Hugging Face Transformers Compatibility

Train Hugging Face Transformers models using fastai

fastxtend provides basic compatibility for training Hugging Face Transformers models using the fastai.learner.Learner.

blurr provides a complete Hugging Face Transformers integration with fastai, including working fastai datablocks, dataloaders, and other fastai methods.

In contrast, fastxtend only provides basic Learner compatibility.

fastxtend’s Transformers compatibility requires a minimum of PyTorch 2.0.

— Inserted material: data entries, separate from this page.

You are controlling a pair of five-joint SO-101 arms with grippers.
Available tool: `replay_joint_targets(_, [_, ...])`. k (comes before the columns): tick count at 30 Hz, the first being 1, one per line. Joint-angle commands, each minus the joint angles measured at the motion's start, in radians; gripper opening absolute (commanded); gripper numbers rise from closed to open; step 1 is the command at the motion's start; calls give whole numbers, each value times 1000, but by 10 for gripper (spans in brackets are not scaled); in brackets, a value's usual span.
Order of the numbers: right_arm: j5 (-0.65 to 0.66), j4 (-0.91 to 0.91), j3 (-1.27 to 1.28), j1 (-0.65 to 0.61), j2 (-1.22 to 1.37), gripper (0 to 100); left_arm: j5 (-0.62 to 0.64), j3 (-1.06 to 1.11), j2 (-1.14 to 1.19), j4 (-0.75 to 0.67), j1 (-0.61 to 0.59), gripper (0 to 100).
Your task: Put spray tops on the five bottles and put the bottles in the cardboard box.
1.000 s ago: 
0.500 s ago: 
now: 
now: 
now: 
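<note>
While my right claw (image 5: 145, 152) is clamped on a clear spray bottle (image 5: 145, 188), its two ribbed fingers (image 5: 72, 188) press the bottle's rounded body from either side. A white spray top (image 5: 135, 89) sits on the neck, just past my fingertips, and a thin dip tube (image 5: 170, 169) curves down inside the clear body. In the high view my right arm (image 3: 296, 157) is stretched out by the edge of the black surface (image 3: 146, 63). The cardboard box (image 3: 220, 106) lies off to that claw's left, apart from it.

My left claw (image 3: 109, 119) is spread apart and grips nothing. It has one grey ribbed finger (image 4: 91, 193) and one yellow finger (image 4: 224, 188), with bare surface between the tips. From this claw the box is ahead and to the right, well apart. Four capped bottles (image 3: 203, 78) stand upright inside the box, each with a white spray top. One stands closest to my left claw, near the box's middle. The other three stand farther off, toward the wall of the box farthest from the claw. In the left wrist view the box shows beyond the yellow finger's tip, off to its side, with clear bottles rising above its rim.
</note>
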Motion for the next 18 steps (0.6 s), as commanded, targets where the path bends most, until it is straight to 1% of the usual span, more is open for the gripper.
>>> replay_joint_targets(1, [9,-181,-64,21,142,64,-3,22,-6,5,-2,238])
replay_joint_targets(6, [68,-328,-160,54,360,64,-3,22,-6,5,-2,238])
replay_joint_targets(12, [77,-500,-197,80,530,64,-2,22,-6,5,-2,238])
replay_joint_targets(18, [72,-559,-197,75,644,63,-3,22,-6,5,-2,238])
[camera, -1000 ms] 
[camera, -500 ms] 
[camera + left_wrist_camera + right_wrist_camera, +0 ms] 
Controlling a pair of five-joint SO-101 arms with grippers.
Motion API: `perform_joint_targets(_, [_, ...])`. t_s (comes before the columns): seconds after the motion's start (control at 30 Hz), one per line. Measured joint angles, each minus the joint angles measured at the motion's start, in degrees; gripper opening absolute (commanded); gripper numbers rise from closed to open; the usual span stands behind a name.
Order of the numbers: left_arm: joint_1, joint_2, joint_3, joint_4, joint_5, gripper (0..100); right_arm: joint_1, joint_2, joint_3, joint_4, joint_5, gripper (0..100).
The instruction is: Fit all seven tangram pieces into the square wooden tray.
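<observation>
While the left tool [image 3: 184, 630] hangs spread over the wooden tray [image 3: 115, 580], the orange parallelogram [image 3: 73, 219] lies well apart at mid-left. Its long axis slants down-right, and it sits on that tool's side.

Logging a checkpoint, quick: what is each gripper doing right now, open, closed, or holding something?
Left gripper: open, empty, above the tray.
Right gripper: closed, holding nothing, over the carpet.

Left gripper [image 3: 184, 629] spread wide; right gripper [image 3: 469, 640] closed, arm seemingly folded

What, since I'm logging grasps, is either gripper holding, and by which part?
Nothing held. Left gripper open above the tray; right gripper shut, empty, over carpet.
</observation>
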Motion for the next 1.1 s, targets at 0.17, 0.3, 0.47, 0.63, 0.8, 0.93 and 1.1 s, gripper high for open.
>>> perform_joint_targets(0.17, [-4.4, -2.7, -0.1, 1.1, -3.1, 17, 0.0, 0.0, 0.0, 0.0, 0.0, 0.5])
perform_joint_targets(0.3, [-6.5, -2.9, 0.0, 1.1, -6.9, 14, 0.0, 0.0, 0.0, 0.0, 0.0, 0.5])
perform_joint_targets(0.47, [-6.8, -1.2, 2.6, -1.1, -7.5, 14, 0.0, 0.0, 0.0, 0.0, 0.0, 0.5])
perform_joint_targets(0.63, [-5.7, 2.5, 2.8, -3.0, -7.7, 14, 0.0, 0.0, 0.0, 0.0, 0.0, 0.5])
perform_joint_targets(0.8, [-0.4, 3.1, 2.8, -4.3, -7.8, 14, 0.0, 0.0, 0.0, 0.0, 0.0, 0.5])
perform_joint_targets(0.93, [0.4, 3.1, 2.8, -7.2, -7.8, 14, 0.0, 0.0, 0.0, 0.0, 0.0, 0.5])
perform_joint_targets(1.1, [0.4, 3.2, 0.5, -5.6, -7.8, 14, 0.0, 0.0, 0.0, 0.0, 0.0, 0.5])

To use fastxend’s compatibility, setup the Hugging Face dataset, dataloader, and model per the Transformers documentation, exchanging the PyTorch Dataloader for the HuggingFaceLoader. Then wrap the dataloaders in and create a Learner with the Hugging Face model, HuggingFaceLoss, and HuggingFaceCallback. This will automatically setup the compatibility and use the Hugging Face model’s built in loss.

Jump to the example section for a full tutorial.

from fastai.text.all import *
from fastxtend.text.all import *

# load a task specific AutoModel
hf_model = AutoModel.from_pretrained("model-name")

# setup dataset and then dataloaders
train_dataset = dataset['train'].with_format('torch')
train_dataloader = HuggingFaceLoader(
    train_dataset, batch_size=batch_size,
    collate_fn=data_collator, shuffle=True,
    drop_last=True, num_workers=num_cpus()

# valid_dataloader definition cut for brevity
dls = DataLoaders(train_dataloader, valid_dataloader)

learn = Learner(dls, hf_model, loss_func=HuggingFaceLoss(), ...,

# save the model after training using Transformers

To train with a different loss, pass in a PyTorch compatible loss to Learner as normal, and HuggingFaceCallback will use it instead of the model’s built in loss.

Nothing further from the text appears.